PDF Support
How OGuardAI processes PDF files with quality tiers, preprocessing tips, and known limitations
OGuardAI processes PDF files through POST /v1/transform/file. Text extraction
quality varies significantly depending on PDF type. This document describes what
to expect at each tier and how to get the best results.
Quality Tiers
Tier 1: Text-Based PDFs (Highest Quality)
PDFs created by word processors, report generators, or "Save as PDF" workflows
contain embedded text. OGuardAI extracts this text directly using pdf-extract,
preserving all characters exactly as authored. PII detection is reliable.
Expect: Near-perfect extraction. All emails, phone numbers, SSNs, IBANs, and names are detected accurately.
Tier 2: Scanned PDFs with Clean OCR (Good Quality)
Scanned documents require Tesseract OCR (a separate dependency). Quality depends on scan resolution and image clarity. 300+ DPI with black text on white background yields the best results.
Expect: Good extraction for clean scans. Some character substitutions may
occur (e.g., 0 vs O, 1 vs l), which can cause missed PII.

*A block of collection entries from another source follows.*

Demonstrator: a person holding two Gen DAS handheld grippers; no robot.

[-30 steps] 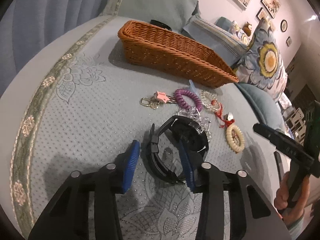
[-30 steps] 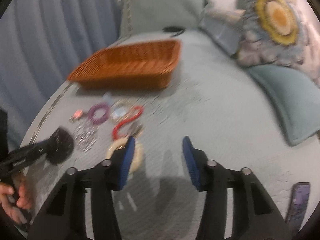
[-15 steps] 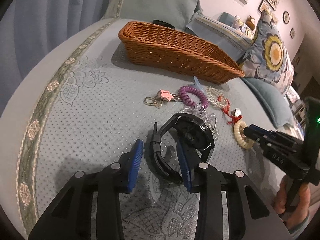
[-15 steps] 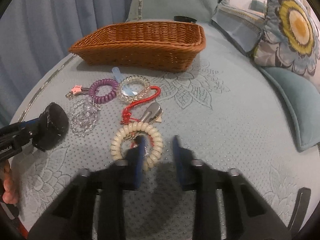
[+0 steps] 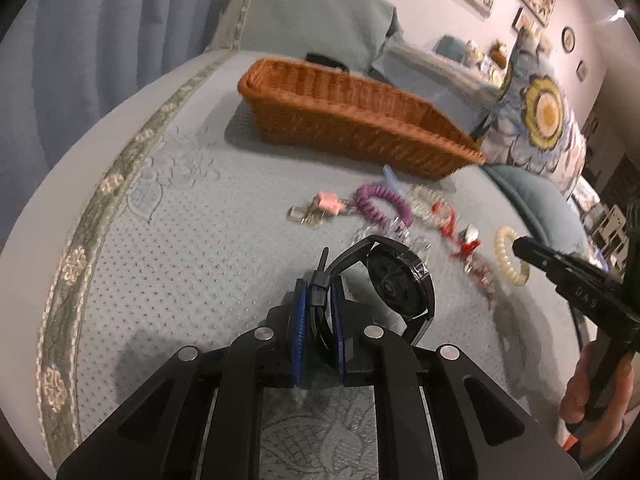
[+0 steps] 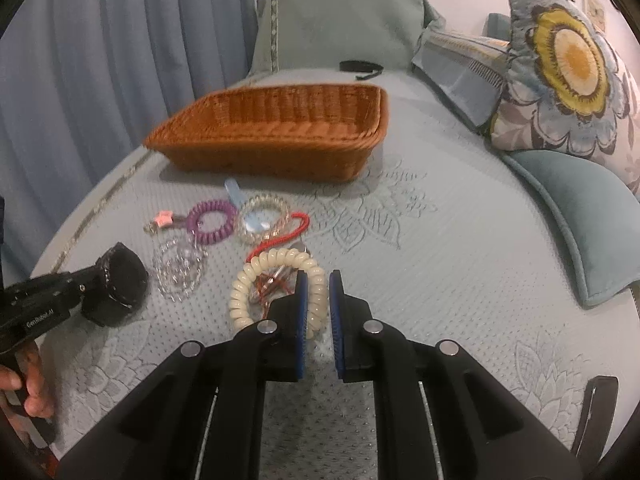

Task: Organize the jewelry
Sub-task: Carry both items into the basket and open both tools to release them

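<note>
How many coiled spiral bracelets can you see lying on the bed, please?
3: purple coil by the pink star charm, clear coil beside it, cream coil between the right gripper fingers.

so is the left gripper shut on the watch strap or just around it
Shut on it: the left gripper pads press both sides of the black watch strap, no gap showing.

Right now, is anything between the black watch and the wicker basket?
Yes. The purple coil bracelet and pink star keychain lie between the black watch, clamped in the left hand-held gripper, and the wicker basket.
</note>
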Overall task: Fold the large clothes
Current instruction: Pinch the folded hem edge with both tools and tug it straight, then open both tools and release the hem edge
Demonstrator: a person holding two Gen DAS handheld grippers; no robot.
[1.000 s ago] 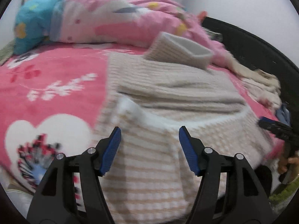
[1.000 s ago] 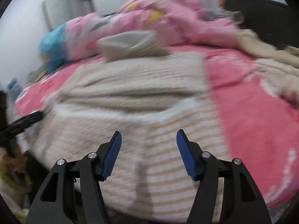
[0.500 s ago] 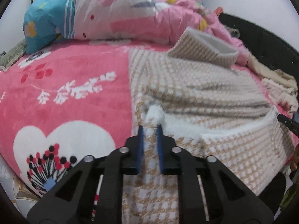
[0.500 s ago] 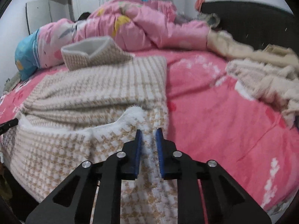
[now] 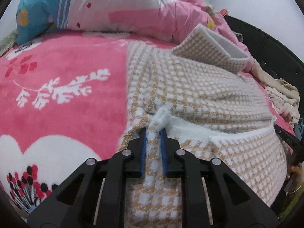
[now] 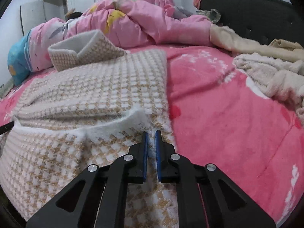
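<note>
A large beige-and-white houndstooth knit garment [image 5: 199,87] lies flat on the pink bed, its collar [image 5: 212,45] standing up at the far end. Its near hem is folded up, showing the white fleecy lining. My left gripper [image 5: 153,133] pinches the hem's left corner between its blue pads; its jaws are opening slightly with the fabric still pressed between them. In the right wrist view the same garment [image 6: 95,87] fills the left half, and my right gripper [image 6: 151,134] is shut on the hem's right corner. The other gripper's black tip [image 5: 288,138] shows at the right edge of the left wrist view.
A bunched pink duvet [image 6: 144,19] and a blue pillow [image 5: 39,9] lie at the head of the bed. Cream clothes [image 6: 269,70] are heaped on the right by the black headboard [image 6: 256,13]. Pink flowered bed sheet [image 5: 62,87] lies bare to the left of the garment.
Both grippers went from wide open above the hem to closed on its two corners. They moved forward and down, and the hem fold now sits further up the garment.
</note>
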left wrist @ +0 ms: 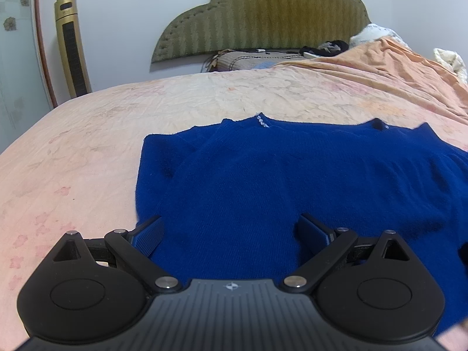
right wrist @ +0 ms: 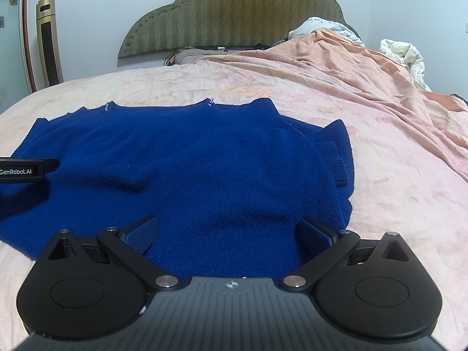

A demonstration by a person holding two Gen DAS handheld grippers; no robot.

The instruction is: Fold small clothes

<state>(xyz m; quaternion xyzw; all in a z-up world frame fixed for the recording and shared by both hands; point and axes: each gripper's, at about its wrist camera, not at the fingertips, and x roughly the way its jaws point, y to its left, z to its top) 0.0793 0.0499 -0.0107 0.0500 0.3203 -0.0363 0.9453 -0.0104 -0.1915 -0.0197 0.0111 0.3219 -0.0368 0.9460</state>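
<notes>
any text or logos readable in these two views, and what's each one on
"GenRobot.AI" (the G cut by the picture edge): white print on the side of the left gripper, seen in the right wrist view.
Dark handwriting-style print on the white bedding by the headboard: too small to read.
Small marking near the top of the gold tower fan: blurred, unreadable.
Compass-like emblem, no words, on the right gripper body.

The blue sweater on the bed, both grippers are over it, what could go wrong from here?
Both the left gripper and right gripper are open near the hem of the blue sweater, so a pinch might catch only one layer. The folded-in sleeve may slip out when lifted. The wrinkled bedsheet could get pinched too.
</notes>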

Note: The current pipeline does not automatically fall back to OCR for
scanned PDFs submitted via /v1/transform/file. Scanned PDFs with no embedded
text will return empty or garbled text from the text-extraction layer. To process
scanned pages, convert them to images first and use /v1/transform/image.
Tier 3: Mixed PDFs (Variable Quality)
Some PDFs contain both text-based and scanned pages. The pdf-extract library
extracts embedded text from all pages, but scanned pages yield empty or garbled
output. There is currently no automatic per-page OCR fallback.
Expect: Text pages extract well. Scanned pages may produce no usable text. PII on scanned pages may be missed entirely.
Tier 4: Complex Layouts (Limited)
Multi-column layouts, tables, forms, and overlapping text boxes often produce merged or reordered text. Handwriting is not supported.
Expect: Text is extracted but word order may be wrong. Table cells may merge across columns. PII split across layout regions may not be detected.
Preprocessing Recommendations
| Setting | Recommendation |
|---|---|
| Resolution | 300 DPI minimum, 600 DPI for small text |
| Color | Grayscale or black-on-white for OCR |
| Orientation | Correct rotation before upload |
| Format | Use text-based PDF when possible (not scanned images) |
| File size | Server enforces a configurable upload size limit |
| Multi-column | Convert to single-column text before upload if feasible |
API Usage
Transform a PDF file:
curl -F "file=@document.pdf" http://localhost:3000/v1/transform/fileWith optional policy and language:
curl -F "file=@document.pdf" \
-F "policy=strict-pii" \
-F "language=de" \
http://localhost:3000/v1/transform/fileResponse Fields
The file transform response includes document metadata alongside the standard transform output:
| Field | Description |
|---|---|
safe_text | Transformed text with PII replaced by tokens |
entities | Array of detected entities with types and spans |
session_id | Session identifier for subsequent rehydration |
session_state | Encrypted session blob for rehydration |
original_format | Detected format (e.g., Pdf, Docx, Txt) |
original_size | Original file size in bytes |
stats | Processing statistics |
Note on quality indicators: The response does not currently include an
extraction quality score or confidence metric for PDF text extraction. The
original_format field confirms the file was recognized as a PDF, and
original_size can help identify suspiciously small files (which may be
image-only scans). For image-based processing via /v1/transform/image, OCR
confidence scores are available per-word in the bounding box output.
Known Limitations
- No automatic OCR fallback for scanned PDFs. The
/v1/transform/fileendpoint usespdf-extractfor text extraction only. Scanned pages with no embedded text produce empty results. Use/v1/transform/imagefor scans. - Handwriting is not supported. Tesseract OCR does not reliably read handwritten text.
- Multi-column text may merge. Column boundaries are not detected; text from adjacent columns may interleave.
- Password-protected PDFs are rejected. Encrypted PDFs return a parse error.
- No per-page quality reporting. There is no way to know which pages extracted cleanly and which did not.
- PDF forms (AcroForms) field values may not be extracted depending on how the form was authored.
Future Improvements
Planned work includes automatic OCR fallback for pages with no extractable text (hybrid PDF processing) and per-page extraction quality scores in the response.